▸ REQUIRED ACTION
Return all of the lines below exactly as they are.

________________

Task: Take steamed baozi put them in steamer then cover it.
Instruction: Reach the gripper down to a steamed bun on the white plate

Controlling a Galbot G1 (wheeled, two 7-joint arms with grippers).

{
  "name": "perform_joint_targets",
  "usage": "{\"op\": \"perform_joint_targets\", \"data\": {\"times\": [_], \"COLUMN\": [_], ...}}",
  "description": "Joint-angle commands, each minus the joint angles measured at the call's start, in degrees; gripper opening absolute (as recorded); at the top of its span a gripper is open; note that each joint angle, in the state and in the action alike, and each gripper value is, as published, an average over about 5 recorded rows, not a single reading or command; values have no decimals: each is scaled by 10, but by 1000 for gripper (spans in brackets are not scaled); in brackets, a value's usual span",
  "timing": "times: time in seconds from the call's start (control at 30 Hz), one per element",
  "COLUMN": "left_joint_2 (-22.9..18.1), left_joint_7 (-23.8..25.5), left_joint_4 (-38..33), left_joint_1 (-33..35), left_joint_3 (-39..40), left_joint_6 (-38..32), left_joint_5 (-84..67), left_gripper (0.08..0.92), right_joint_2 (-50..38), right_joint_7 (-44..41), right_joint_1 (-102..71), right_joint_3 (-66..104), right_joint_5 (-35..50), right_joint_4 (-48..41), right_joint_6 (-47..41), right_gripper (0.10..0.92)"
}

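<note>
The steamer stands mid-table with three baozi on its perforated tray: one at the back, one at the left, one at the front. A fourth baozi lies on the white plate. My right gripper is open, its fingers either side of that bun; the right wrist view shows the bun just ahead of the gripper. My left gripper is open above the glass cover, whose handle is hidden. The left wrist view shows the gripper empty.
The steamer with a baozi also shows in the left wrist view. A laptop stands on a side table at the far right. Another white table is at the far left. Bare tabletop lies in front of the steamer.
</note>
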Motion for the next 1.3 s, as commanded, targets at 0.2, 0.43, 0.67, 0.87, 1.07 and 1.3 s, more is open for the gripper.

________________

▸ TASK SOLUTION
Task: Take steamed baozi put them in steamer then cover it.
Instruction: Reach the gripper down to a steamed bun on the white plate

Controlling a Galbot G1 (wheeled, two 7-joint arms with grippers).

{
  "name": "perform_joint_targets",
  "usage": "{\"op\": \"perform_joint_targets\", \"data\": {\"times\": [_], \"COLUMN\": [_], ...}}",
  "description": "Joint-angle commands, each minus the joint angles measured at the call's start, in degrees; gripper opening absolute (as recorded); at the top of its span a gripper is open; note that each joint angle, in the state and in the action alike, and each gripper value is, as published, an average over about 5 recorded rows, not a single reading or command; values have no decimals: each is scaled by 10, but by 1000 for gripper (spans in brackets are not scaled); in brackets, a value's usual span",
  "timing": "times: time in seconds from the call's start (control at 30 Hz), one per element",
  "COLUMN": "left_joint_2 (-22.9..18.1), left_joint_7 (-23.8..25.5), left_joint_4 (-38..33), left_joint_1 (-33..35), left_joint_3 (-39..40), left_joint_6 (-38..32), left_joint_5 (-84..67), left_gripper (0.08..0.92), right_joint_2 (-50..38), right_joint_7 (-44..41), right_joint_1 (-102..71), right_joint_3 (-66..104), right_joint_5 (-35..50), right_joint_4 (-48..41), right_joint_6 (-47..41), right_gripper (0.10..0.92)"
}

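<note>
The steamer stands mid-table with three baozi on its perforated tray: one at the back, one at the left, one at the front. A fourth baozi lies on the white plate. My right gripper is open, its fingers either side of that bun; the right wrist view shows the bun just ahead of the gripper. My left gripper is open above the glass cover, whose handle is hidden. The left wrist view shows the gripper empty.
The steamer with a baozi also shows in the left wrist view. A laptop stands on a side table at the far right. Another white table is at the far left. Bare tabletop lies in front of the steamer.
</note>
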Motion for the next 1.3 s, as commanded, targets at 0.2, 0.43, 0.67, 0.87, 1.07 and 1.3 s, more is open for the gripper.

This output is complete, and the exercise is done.